* Action item:
In the answer, transcribe exactly the lines from the beginning of the material through the line holding "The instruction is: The", and skip every picture.

* Source data:
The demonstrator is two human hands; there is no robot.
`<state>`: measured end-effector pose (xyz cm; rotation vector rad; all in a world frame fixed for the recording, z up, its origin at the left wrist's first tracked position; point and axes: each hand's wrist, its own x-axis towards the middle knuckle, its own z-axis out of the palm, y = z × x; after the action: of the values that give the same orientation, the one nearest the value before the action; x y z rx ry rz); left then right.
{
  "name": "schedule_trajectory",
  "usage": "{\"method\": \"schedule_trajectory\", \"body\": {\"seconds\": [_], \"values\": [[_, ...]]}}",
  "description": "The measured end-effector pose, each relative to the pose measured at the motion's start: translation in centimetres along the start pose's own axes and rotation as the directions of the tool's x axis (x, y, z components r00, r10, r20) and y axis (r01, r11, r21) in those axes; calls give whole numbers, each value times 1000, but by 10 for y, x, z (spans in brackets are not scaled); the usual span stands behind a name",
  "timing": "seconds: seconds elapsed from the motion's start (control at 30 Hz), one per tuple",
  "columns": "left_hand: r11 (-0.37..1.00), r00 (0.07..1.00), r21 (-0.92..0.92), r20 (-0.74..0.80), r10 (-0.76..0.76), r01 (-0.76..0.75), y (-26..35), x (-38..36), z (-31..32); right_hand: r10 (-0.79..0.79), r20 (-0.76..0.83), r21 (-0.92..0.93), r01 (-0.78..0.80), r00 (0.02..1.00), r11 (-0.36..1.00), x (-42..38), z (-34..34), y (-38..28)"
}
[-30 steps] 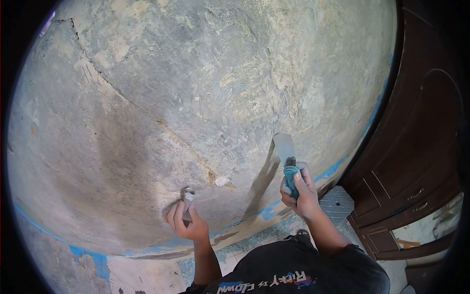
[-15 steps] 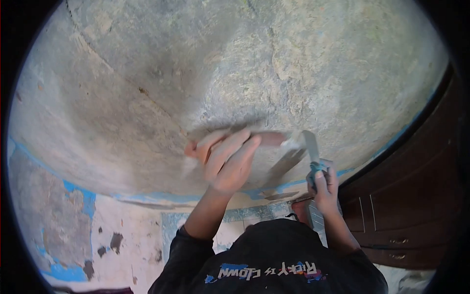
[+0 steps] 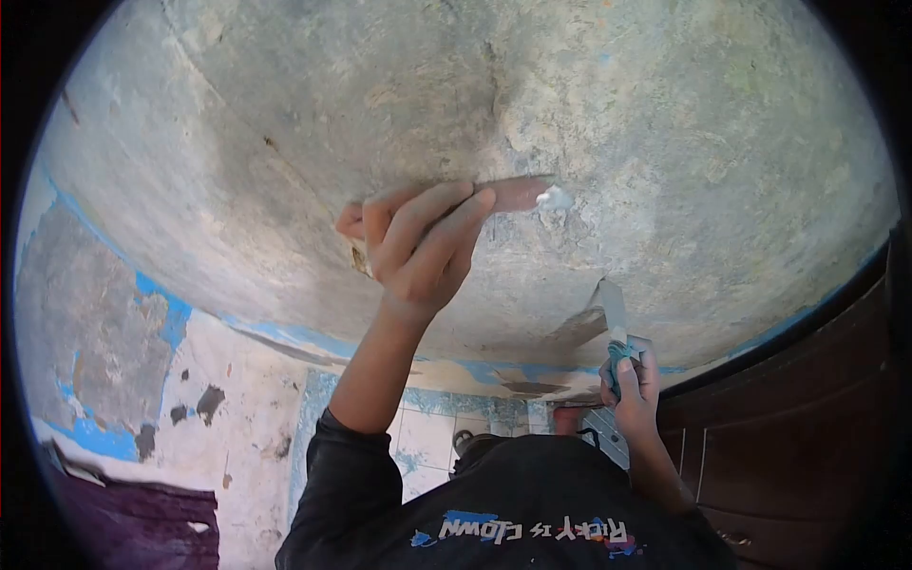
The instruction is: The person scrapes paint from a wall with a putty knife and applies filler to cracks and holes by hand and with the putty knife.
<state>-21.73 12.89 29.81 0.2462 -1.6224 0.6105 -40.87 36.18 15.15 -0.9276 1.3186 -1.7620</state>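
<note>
My left hand (image 3: 418,237) is closed on a flat reddish-brown spreader (image 3: 518,195), held against or very close to the rough grey wall (image 3: 380,114). A lump of white putty (image 3: 554,198) sits at the spreader's right end. Lower on the right, my right hand (image 3: 632,380) grips a putty knife (image 3: 614,309) by its teal handle. Its metal blade points up toward the wall and throws a shadow on it. Part of the spreader is hidden behind my left fingers.
Dark brown wooden furniture (image 3: 807,437) with panels stands at the right. On the left, a side wall (image 3: 114,351) has peeling blue paint and patches. Purple cloth (image 3: 142,513) hangs at the lower left. Pale floor tiles (image 3: 423,437) show below the wall.
My left hand has moved up the wall with the spreader and putty, away from the putty knife. My right hand has shifted slightly down and right, still gripping the knife.
</note>
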Motion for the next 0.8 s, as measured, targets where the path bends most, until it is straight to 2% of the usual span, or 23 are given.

* Response:
The demonstrator is two human hands; there is no robot.
`<state>`: measured end-effector pose (xyz cm; rotation vector rad; all in a world frame fixed for the recording, z up, its origin at the left wrist's first tracked position; point and axes: each hand's wrist, its own x-axis towards the middle knuckle, its own z-axis out of the palm, y = z × x; after the action: of the values that give the same orientation, the one nearest the value before the action; x y z rx ry rz); left then right.
{
  "name": "schedule_trajectory",
  "usage": "{\"method\": \"schedule_trajectory\", \"body\": {\"seconds\": [_], \"values\": [[_, ...]]}}",
  "description": "The measured end-effector pose, each relative to the pose measured at the motion's start: translation in centimetres along the start pose's own axes and rotation as the directions of the tool's x axis (x, y, z components r00, r10, r20) and y axis (r01, r11, r21) in those axes; calls give whole numbers, each value times 1000, but by 10 for y, x, z (spans in brackets are not scaled); the usual span stands behind a name",
  "timing": "seconds: seconds elapsed from the motion's start (control at 30 Hz), one per tuple",
  "columns": "left_hand: r11 (-0.37..1.00), r00 (0.07..1.00), r21 (-0.92..0.92), r20 (-0.74..0.80), r10 (-0.76..0.76), r01 (-0.76..0.75), y (-26..35), x (-38..36), z (-31..32); right_hand: r10 (-0.79..0.79), r20 (-0.76..0.83), r21 (-0.92..0.93), r01 (-0.78..0.80), r00 (0.02..1.00), r11 (-0.36..1.00), x (-42..38), z (-34..34), y (-38..28)"
}
[-30 steps] 
[-15 steps] 
[+0 steps] 
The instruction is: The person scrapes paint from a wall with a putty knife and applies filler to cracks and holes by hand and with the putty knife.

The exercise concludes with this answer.